Coping with myasthenia gravis can be hard for you and your loved ones. Stress can make your condition worse, so find ways to relax. Ask for help when you need it.

Learn all you can about your condition, and have your loved ones learn about it as well. Families may benefit from a support group to meet people who understand the challenges of managing myasthenia gravis.

Preparing for an appointment

You'll likely see your primary healthcare professional first. Your health professional may refer you to a doctor trained in nervous system conditions, called a neurologist, for further evaluation.

Here's information to help you get ready for your appointment.

What you can do

Take a friend or family member along to help you understand the information you're given.
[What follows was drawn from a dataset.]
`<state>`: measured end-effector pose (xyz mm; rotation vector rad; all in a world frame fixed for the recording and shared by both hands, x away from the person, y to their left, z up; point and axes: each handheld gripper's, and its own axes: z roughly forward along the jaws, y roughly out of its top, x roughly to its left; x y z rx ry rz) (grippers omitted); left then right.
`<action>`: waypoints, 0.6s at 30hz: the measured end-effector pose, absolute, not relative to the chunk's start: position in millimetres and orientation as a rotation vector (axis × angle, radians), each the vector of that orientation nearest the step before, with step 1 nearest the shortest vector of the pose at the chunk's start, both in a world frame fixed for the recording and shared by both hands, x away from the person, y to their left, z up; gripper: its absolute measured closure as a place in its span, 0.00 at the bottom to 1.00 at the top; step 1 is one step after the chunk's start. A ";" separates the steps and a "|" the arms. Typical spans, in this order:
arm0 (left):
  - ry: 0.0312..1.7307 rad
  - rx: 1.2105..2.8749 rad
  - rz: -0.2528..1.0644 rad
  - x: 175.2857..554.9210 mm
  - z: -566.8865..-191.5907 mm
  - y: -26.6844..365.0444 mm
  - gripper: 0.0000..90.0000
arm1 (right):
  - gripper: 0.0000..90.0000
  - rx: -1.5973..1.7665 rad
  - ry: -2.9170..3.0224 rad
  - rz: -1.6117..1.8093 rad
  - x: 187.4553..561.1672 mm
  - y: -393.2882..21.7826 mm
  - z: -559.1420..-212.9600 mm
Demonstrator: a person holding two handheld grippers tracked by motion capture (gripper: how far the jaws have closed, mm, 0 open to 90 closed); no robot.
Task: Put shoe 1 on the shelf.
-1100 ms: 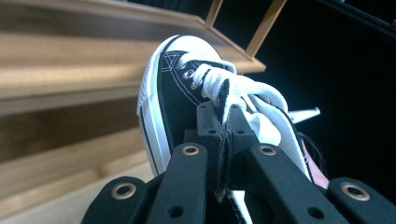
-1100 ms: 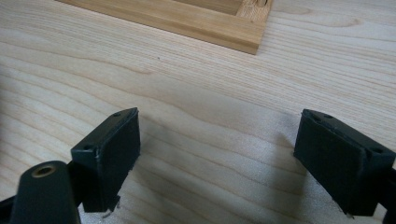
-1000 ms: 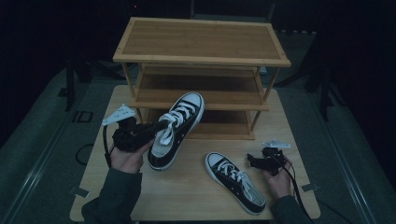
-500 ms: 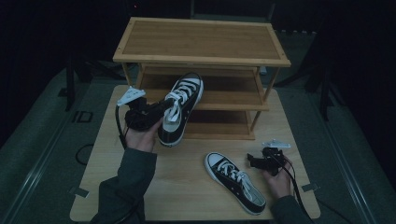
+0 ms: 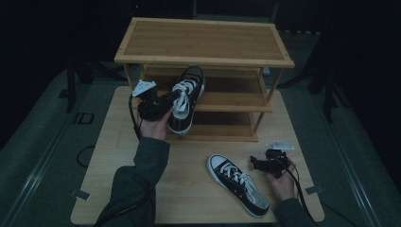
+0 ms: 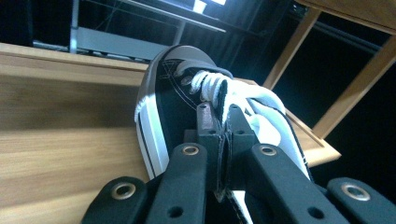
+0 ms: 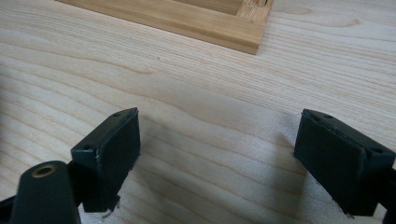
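Observation:
My left gripper (image 5: pixel 172 98) is shut on the upper of a black-and-white sneaker (image 5: pixel 189 90) and holds it off the table, toe pointing into the wooden shoe rack's middle shelf (image 5: pixel 231 100). In the left gripper view the jaws (image 6: pixel 225 116) pinch the sneaker's (image 6: pixel 170 88) fabric edge beside the white laces. The matching sneaker (image 5: pixel 239 183) lies on the table near the front right. My right gripper (image 5: pixel 257 163) rests just right of it, open, and in the right gripper view its jaws (image 7: pixel 217 154) stand wide over bare table wood.
The three-tier wooden rack (image 5: pixel 203 40) stands at the back of the light wooden table (image 5: pixel 113 156); its corner post (image 7: pixel 224 23) is ahead of the right gripper. Dark floor surrounds the table. Cables trail from both grippers.
The left hand has carried the sneaker up and away from the person, from above the table's middle to the mouth of the rack's middle shelf. The right gripper and the other sneaker have stayed put.

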<state>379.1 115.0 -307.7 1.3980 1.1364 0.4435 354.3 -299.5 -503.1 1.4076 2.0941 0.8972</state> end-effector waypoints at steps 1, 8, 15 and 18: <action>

Make a list of:

  • Your symptoms and when they began.
  • All medicines, vitamins and supplements you take, including doses.
  • Questions to ask your healthcare professional.

For myasthenia gravis, questions to ask your healthcare professional include:

  • What is likely causing my symptoms?
  • What tests do I need?
  • What course of action do you recommend?
  • What are the alternatives to the approach you're suggesting?
  • I have other health conditions. How can I best manage them together?
  • Are there restrictions I need to follow?
  • Are there brochures or other printed materials I can have? What websites do you recommend?

Don't hesitate to ask other questions.

What to expect from your doctor

Be prepared to answer questions your healthcare professional is likely to ask, such as:

  • Have your symptoms been continuous or occasional?
  • How severe are your symptoms?
  • What, if anything, seems to improve your symptoms?
  • What, if anything, appears to worsen your symptoms?